“Todos os filmes devem ser terminados, nem que seja às cegas.”
Em algumas entrevistas, Almodóvar disse que Abraços Partidos foi feito sob a pressão de terríveis enxaquecas. Seriam elas uma alusão à cegueira?
Abraços Partidos traz à tela o esboço do que pode ser um novo Almodóvar. Assim como em Carne Trêmula, em que faz uma transição da comédia ao drama, em Abraços Partidos Almodóvar dá sinais da incorporação de uma nova maneira de fazer cinema ao seu estilo. O filme apresenta uma proximidade muito forte do cinema comercial. Novos ângulos de câmera, cenário e até a iluminação das cenas revelam que talvez Almodóvar queira aproximar-se do que nós vemos todas as semanas no cinema, só que sem perder o viço do seu próprio estilo. Ao contrário de filmes como Fale com Ela em que o silêncio consegue falar mais que qualquer outra coisa no filme, Abraços Partidos tem boas doses de diálogos, situações e personagens que necessitam da fala para que fique clara sua razão de ser. O que também observamos é que há um abandono quase que total das cores berrantes, tão características em seus filmes, e que por muitas vezes são substituídas pelos foscos tons de cinza.
Abraços Partidos é antes de tudo um desabafo de Almodóvar. A cegueira de Mateo e a sua necessidade de mudança até mesmo no nome levam a pensar sobre como o autor sente-se sobre a sua arte. Garotas e Maletas entra no filme como uma fase superada da carreira de Mateo e que faz clara alusão a Mulheres à beira de um ataque de nervos. Estaria também Almodóvar querendo dizer que é hora de mudar?
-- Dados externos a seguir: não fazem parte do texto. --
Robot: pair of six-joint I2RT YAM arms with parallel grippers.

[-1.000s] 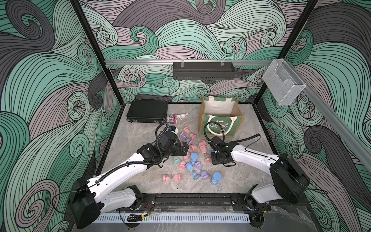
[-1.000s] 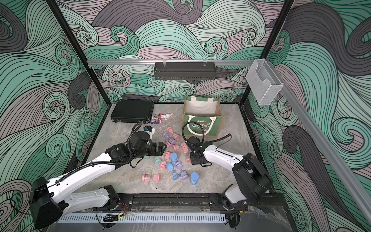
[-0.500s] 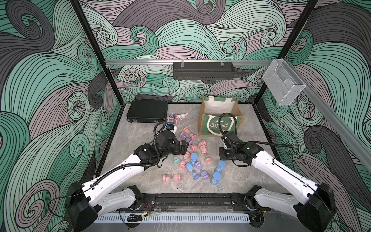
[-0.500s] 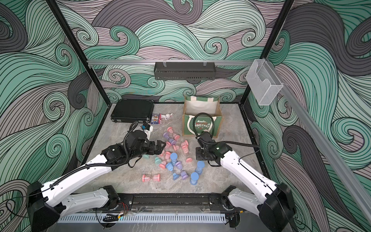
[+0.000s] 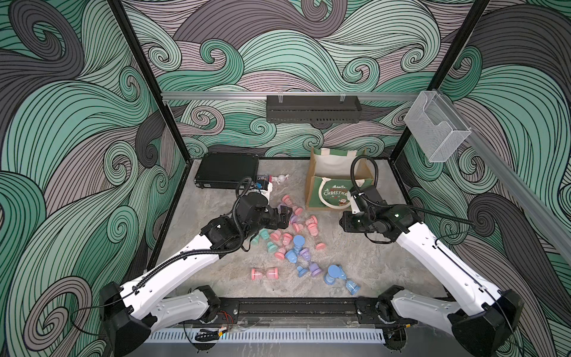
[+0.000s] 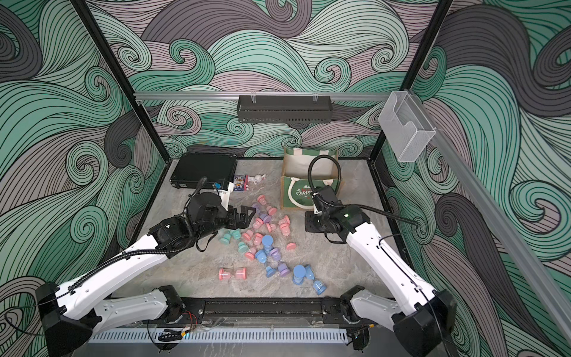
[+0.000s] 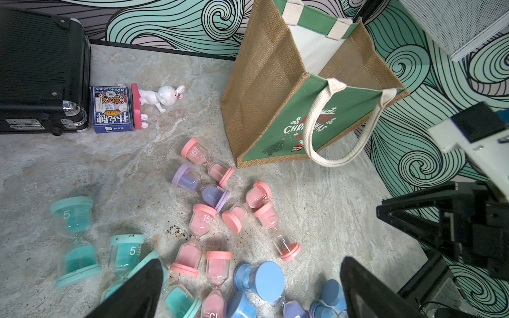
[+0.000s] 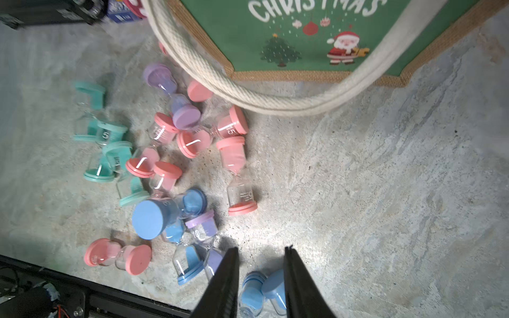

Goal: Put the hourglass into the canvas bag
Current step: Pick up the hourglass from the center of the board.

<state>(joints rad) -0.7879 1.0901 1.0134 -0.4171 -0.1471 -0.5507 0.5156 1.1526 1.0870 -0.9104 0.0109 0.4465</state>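
Observation:
Several hourglasses (image 5: 298, 241) in pink, blue, teal and purple lie scattered mid-table; none is held. The canvas bag (image 5: 335, 193) stands open at the back right, its green "Christmas" front facing the pile, also in the left wrist view (image 7: 316, 115). My left gripper (image 7: 252, 264) hovers open over the pile's left part (image 5: 284, 216), above a blue hourglass (image 7: 259, 280). My right gripper (image 8: 260, 249) hangs right of the pile, just in front of the bag (image 5: 347, 222). Its jaws stand a narrow gap apart with nothing between them. Two blue hourglasses (image 8: 264, 289) on the table show through that gap.
A flat black hard case (image 5: 227, 170) lies at the back left, with a card pack (image 7: 111, 108) and a white rabbit figure (image 7: 162, 96) beside it. One pink hourglass (image 5: 264, 274) lies apart near the front. The black rail (image 5: 296, 309) runs along the front edge.
My right arm pulled back from the pile and rose toward the bag's front. A blue hourglass that went along with it now lies at the front right. The left gripper shifted slightly.

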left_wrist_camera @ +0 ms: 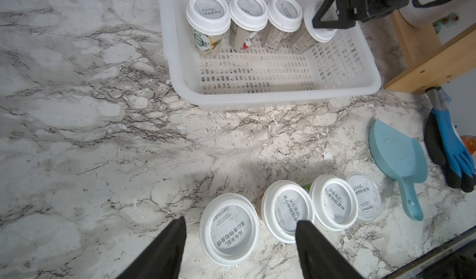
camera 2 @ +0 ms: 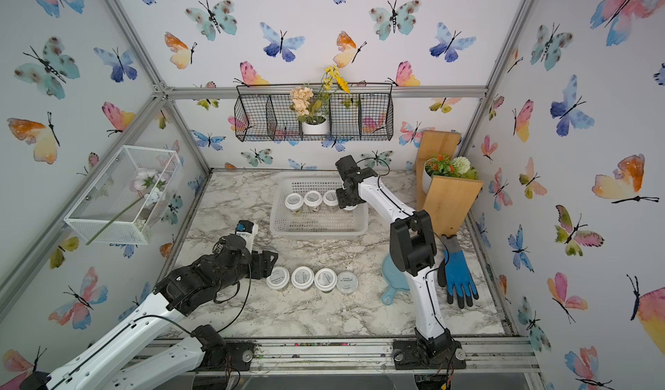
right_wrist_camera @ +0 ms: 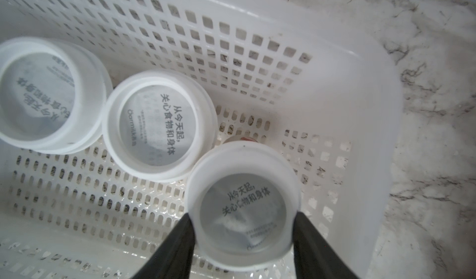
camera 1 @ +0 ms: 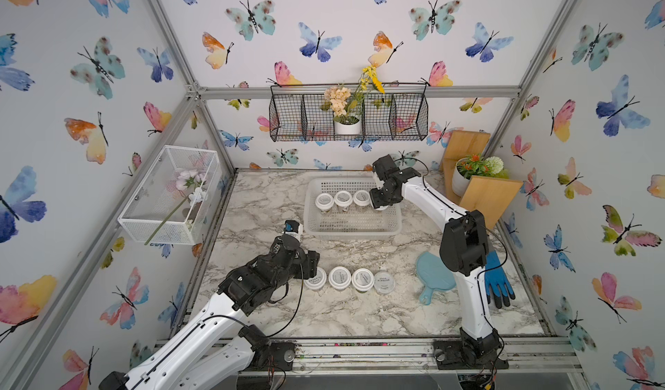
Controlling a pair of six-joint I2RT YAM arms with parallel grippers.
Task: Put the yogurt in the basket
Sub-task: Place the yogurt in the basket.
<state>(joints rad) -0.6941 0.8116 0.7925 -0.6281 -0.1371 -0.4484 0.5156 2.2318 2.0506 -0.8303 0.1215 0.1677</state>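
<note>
1. Right end effector [right_wrist_camera: 243, 214] of mine is clamped on a yogurt jar [right_wrist_camera: 242, 205]. Its two black fingers [right_wrist_camera: 177, 239] pinch the white lid rim from opposite sides, which keeps them clear of the neighbouring jars.
2. That jar is inside the white perforated basket [right_wrist_camera: 334, 89], just beside the last of three jars [camera 1: 343, 198] standing in a row along the far wall. I cannot tell whether its base touches the floor.
3. Filling the far wall first leaves the near half of the basket floor bare for the rest.
4. Four more jars [camera 1: 339, 277] wait in a row on the marble surface [camera 1: 273, 197], well apart from the basket. The end one has a flatter, paler lid [left_wrist_camera: 365, 198].
5. My left end effector [left_wrist_camera: 240, 222] hovers over the nearest of them, jaws spread wider than its lid and holding nothing. I judge it is placed for the next pick.
6. Lids read "从今天起, 关心食物和身体" and "Oarmilk". One jar's body [left_wrist_camera: 206, 39] shows "rmilk".
</note>
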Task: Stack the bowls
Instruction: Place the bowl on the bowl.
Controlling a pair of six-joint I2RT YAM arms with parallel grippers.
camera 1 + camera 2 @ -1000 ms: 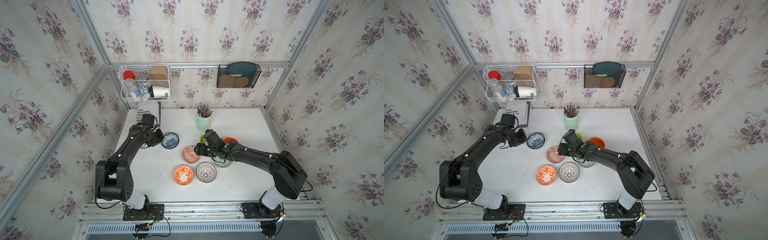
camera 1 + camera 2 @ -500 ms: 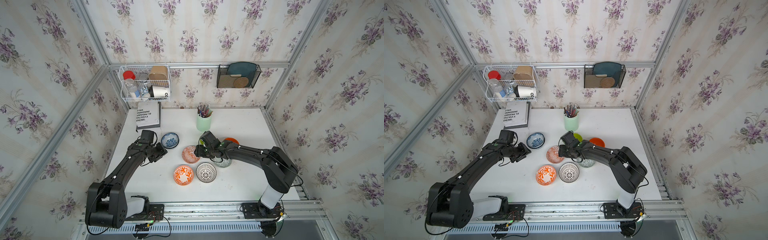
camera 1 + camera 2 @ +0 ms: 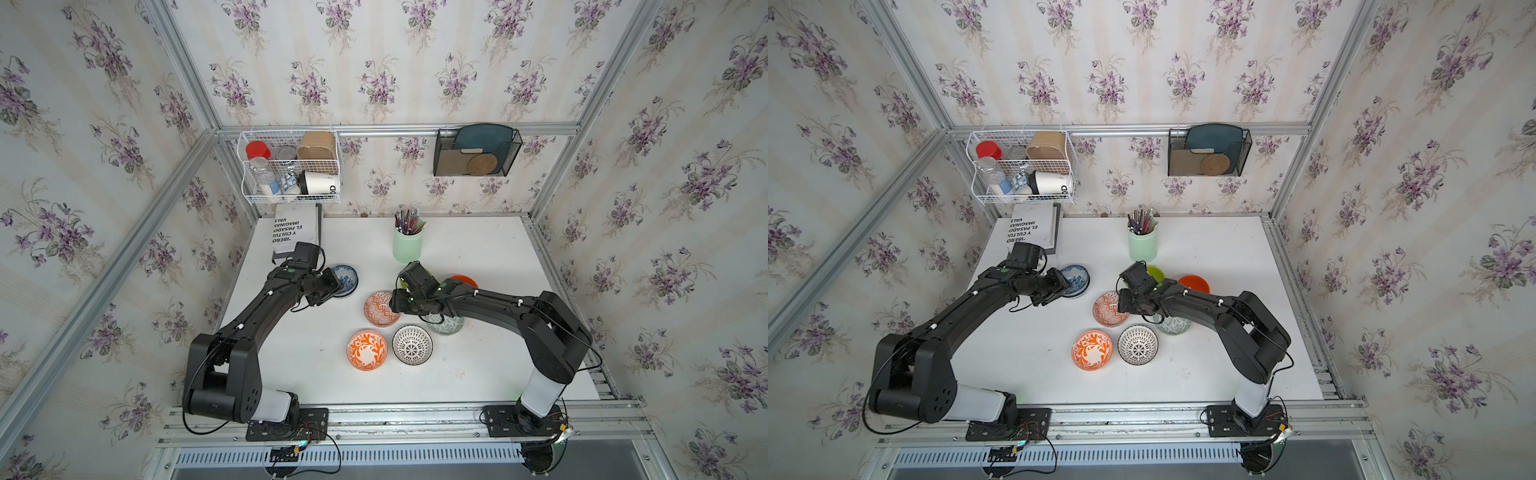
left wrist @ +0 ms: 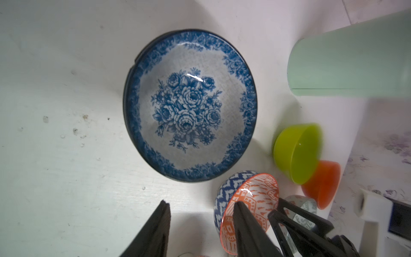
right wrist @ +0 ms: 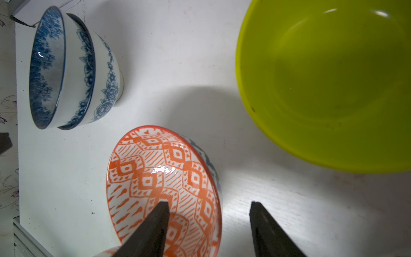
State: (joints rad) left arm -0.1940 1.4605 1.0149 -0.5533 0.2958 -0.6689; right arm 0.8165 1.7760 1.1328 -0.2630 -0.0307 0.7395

Os sentimentos dentro do filme também são abordados de maneira muito diferente. Por muitas vezes, os abraços partidos do filme parecem ser apenas técnicos e afastam-se dele, já que esse não apresenta a intensidade de sentimento que encontramos em outros como Tudo sobre minha mãe. Aqui, a história se entrelaça de maneira extremamente sutil até que o objetivo maior do filme seja alcançado: reunir todos em volta do cinema. É metalinguagem que emociona e ao mesmo tempo choca entre as oscilações da idéia de se fazer um filme entre o primeiro e o segundo plano.
O filme tem atuações belíssimas. Penélope Cruz, eterna musa de Almodóvar está como sempre deslumbrante e emana sentimento de seus olhos. Blanca Portillo está em sua melhor forma e impressiona com toda a sinceridade do seu drama, porque o drama de sua personagem não é algo mensurável e sim abstrato, que só ela mesma entende e consegue passar de maneira magnífica. Lluiz Homar consegue cumprir seu papel muito bem, ao mostrar como a escuridão envelhece as pessoas.
Como já havia dito, Abraços Partidos é um filme de transição. Não convém então dizer se é melhor ou pior que os anteriores e sim analisar o que vem por aí. As situações em Abraços Partidos são menos polêmicas e chocantes. Já os sentimentos são menos intensos e mais reais, além de serem esmiuçados pela câmera de Almodóvar, mostrando situações como a falsa felicidade de Lena em relação a Ernesto, o ciúme silencioso de Judit e até mesmo o amor doentio e carente de Ernesto. A cena da peruca e a cena da viagem para Ibiza são impagáveis. São simplesmente dois enquadramentos inesquecíveis de Penélope Cruz. A cena do acidente também é maravilhosa. Cética, mas incrível.
Não há palavras pra explicar o final. Aquece o coração ver os últimos minutos do filme. O último beijo quadro a quadro, a montagem do filme. É o cinema da vida imitando a vida. É lindo.